- _Task to carry out_
Only the text of the records below belongs in the answer, copied exactly, with pictures omitted.

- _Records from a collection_
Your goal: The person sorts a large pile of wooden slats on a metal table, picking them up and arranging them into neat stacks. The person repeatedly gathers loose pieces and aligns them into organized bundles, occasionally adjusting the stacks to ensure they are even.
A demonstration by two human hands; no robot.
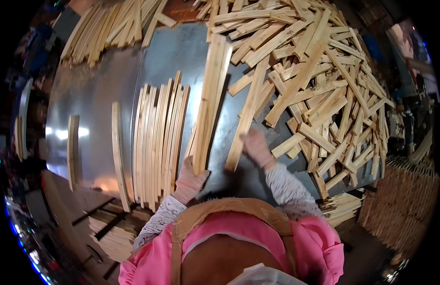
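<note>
My left hand (190, 180) is closed round the near end of some wooden slats (210, 99), which slant up and away over the metal table and lie side by side. My right hand (256, 148) has its fingers against the right edge of a single wooden slat (250, 111), gripping it near its lower part. That slat's far end reaches the big loose heap of slats (315, 85) on the right. Just left of my left hand, a row of slats (158, 142) lies roughly parallel.
Two lone slats (117, 147) (73, 152) lie on the left of the metal table (94, 95). More slats (103, 33) cover its far left. Below the table edge are stacked slats at left (115, 232) and right (342, 208), with a larger slatted stack (400, 204) farther right.
</note>
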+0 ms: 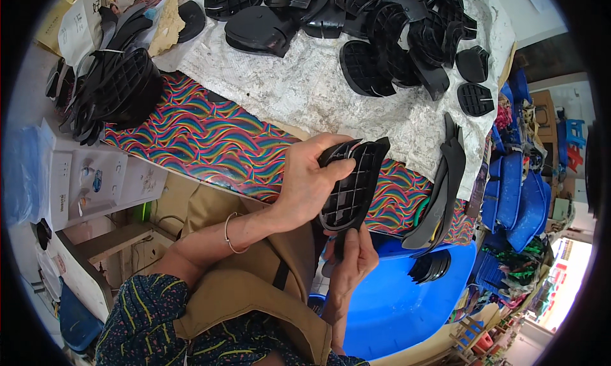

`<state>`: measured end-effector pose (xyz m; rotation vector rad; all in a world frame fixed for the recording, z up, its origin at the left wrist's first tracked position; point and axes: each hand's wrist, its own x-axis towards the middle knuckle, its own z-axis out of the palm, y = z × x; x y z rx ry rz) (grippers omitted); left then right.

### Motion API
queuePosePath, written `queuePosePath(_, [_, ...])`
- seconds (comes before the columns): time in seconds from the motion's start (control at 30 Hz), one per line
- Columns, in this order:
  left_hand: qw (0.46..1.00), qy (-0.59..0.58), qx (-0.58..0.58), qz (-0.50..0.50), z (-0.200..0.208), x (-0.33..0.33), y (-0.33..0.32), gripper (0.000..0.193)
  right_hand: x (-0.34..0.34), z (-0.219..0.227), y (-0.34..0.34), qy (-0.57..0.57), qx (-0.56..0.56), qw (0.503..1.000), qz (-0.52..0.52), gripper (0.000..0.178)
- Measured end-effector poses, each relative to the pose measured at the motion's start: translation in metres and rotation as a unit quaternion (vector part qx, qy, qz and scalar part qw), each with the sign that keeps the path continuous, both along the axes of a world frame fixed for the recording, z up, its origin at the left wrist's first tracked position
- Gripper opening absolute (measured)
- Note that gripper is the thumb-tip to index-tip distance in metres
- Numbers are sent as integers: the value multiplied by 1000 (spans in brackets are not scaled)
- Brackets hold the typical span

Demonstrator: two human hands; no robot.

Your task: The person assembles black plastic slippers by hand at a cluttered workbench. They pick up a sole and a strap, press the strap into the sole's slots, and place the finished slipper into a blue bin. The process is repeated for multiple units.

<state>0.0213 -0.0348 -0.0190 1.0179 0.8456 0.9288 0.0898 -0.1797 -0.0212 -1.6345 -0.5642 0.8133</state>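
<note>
My left hand is closed around a black moulded shoe heel piece, thumb lying over its ribbed, grid-patterned hollow side. The piece is tilted up above the table's near edge. Just below it, my right hand is closed, its fingertips at the lower rim of the piece. Something small and dark shows between the right fingers; I cannot make out what it is. Beyond my hands, many similar black heel pieces lie piled on a dirty white sheet.
A colourful wave-patterned tabletop runs under the sheet. Long black strips hang over its right edge. Below right stands a blue tub with several black ribbed pieces. A bundle of black pieces sits at the left; blue bins line the right.
</note>
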Motion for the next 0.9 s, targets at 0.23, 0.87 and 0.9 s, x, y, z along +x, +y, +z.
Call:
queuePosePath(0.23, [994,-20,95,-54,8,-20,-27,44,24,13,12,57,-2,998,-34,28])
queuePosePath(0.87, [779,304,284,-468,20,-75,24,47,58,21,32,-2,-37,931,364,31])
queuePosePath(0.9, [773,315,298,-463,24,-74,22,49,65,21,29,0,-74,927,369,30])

- _Solution to the exercise_
Your goal: The person sorts a large pile of wooden slats on a metal table, picking them up and arranging them into neat stacks. The person repeatedly gathers loose pieces and aligns them into organized bundles, occasionally adjusting the stacks to ensure they are even.
A demonstration by two human hands; no robot.
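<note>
My left hand (190, 180) is closed round the near end of some wooden slats (210, 99), which slant up and away over the metal table and lie side by side. My right hand (256, 148) has its fingers against the right edge of a single wooden slat (250, 111), gripping it near its lower part. That slat's far end reaches the big loose heap of slats (315, 85) on the right. Just left of my left hand, a row of slats (158, 142) lies roughly parallel.
Two lone slats (117, 147) (73, 152) lie on the left of the metal table (94, 95). More slats (103, 33) cover its far left. Below the table edge are stacked slats at left (115, 232) and right (342, 208), with a larger slatted stack (400, 204) farther right.
</note>
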+0 ms: 

`<state>`: measured end-effector pose (xyz m; rotation vector rad; all in a world frame fixed for the recording, z up, its origin at the left wrist's first tracked position; point and axes: each hand's wrist, its own x-axis towards the middle knuckle, its own z-axis out of the palm, y = z × x; x y z rx ry rz) (grippers omitted); left then right.

### Motion API
queuePosePath, written `queuePosePath(_, [_, ...])`
- seconds (comes before the columns): time in seconds from the motion's start (control at 30 Hz), one per line
- Columns, in this order:
  left_hand: qw (0.46..1.00), qy (-0.59..0.58), qx (-0.58..0.58), qz (-0.50..0.50), z (-0.200..0.208), x (-0.33..0.33), y (-0.33..0.32), gripper (0.000..0.193)
  right_hand: x (-0.34..0.34), z (-0.219..0.227), y (-0.34..0.34), qy (-0.57..0.57), qx (-0.56..0.56), qw (0.503..1.000), qz (-0.52..0.52), gripper (0.000..0.178)
- Measured end-effector poses, each relative to the pose measured at the motion's start: translation in metres and rotation as a unit quaternion (vector part qx, qy, qz and scalar part qw), each with the sign that keeps the path continuous, both along the axes of a world frame fixed for the recording, z up, its origin at the left wrist's first tracked position
- Gripper opening absolute (measured)
- Note that gripper is the thumb-tip to index-tip distance in metres
- Numbers are sent as integers: the value multiplied by 1000 (spans in brackets are not scaled)
- Brackets hold the typical span

Demonstrator: two human hands; no robot.

Your task: The person assembles black plastic slippers by hand at a cluttered workbench. They pick up a sole and a strap, press the strap into the sole's slots, and place the finished slipper into a blue bin. The process is repeated for multiple units.

<state>0.0213 -0.0348 -0.0190 1.0179 0.8456 0.9288 0.0898 -0.1797 -0.0212 -1.6345 -0.5642 0.8133</state>
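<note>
My left hand is closed around a black moulded shoe heel piece, thumb lying over its ribbed, grid-patterned hollow side. The piece is tilted up above the table's near edge. Just below it, my right hand is closed, its fingertips at the lower rim of the piece. Something small and dark shows between the right fingers; I cannot make out what it is. Beyond my hands, many similar black heel pieces lie piled on a dirty white sheet.
A colourful wave-patterned tabletop runs under the sheet. Long black strips hang over its right edge. Below right stands a blue tub with several black ribbed pieces. A bundle of black pieces sits at the left; blue bins line the right.
</note>
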Motion for the next 0.9 s, targets at 0.23, 0.87 and 0.9 s, x, y, z along +x, +y, +z.
Call:
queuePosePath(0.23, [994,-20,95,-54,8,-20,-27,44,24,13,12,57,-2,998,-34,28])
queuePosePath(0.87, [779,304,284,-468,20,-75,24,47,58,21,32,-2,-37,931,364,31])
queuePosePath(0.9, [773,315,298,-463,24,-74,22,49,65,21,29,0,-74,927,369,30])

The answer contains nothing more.